WHAT YOU HAVE TO DO: With any pictures left out, restate word for word the lines in the listing below from the one holding "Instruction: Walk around" through the last.

SOURCE DATA:
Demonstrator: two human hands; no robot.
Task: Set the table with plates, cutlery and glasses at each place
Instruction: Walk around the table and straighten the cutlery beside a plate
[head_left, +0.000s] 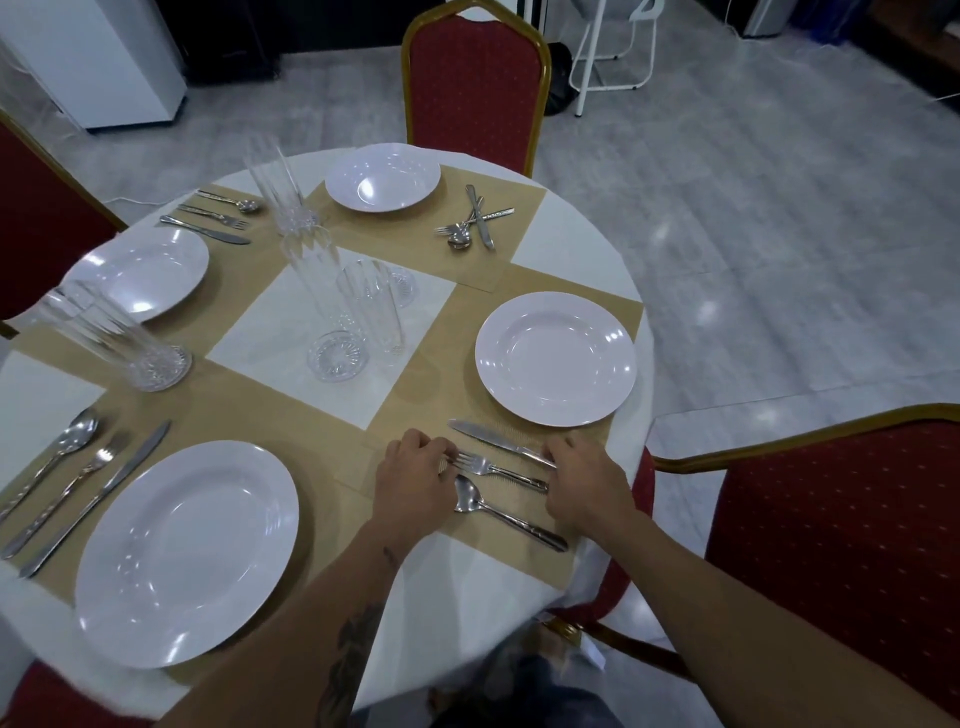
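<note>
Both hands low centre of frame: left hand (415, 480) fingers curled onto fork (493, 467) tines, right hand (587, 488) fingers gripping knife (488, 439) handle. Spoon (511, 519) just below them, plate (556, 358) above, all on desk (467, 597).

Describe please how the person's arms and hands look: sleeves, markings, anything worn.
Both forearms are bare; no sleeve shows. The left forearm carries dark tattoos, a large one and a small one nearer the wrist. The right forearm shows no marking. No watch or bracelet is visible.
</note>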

REPLY TO THE TASK:
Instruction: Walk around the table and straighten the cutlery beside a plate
[head_left, +0.000s] 
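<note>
Both hands low centre of frame: left hand (415, 480) fingers curled onto fork (493, 467) tines, right hand (587, 488) fingers gripping knife (488, 439) handle. Spoon (511, 519) just below them, plate (556, 358) above, all on desk (467, 597).

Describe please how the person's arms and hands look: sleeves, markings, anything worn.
Both forearms are bare; no sleeve shows. The left forearm carries dark tattoos, a large one and a small one nearer the wrist. The right forearm shows no marking. No watch or bracelet is visible.
</note>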

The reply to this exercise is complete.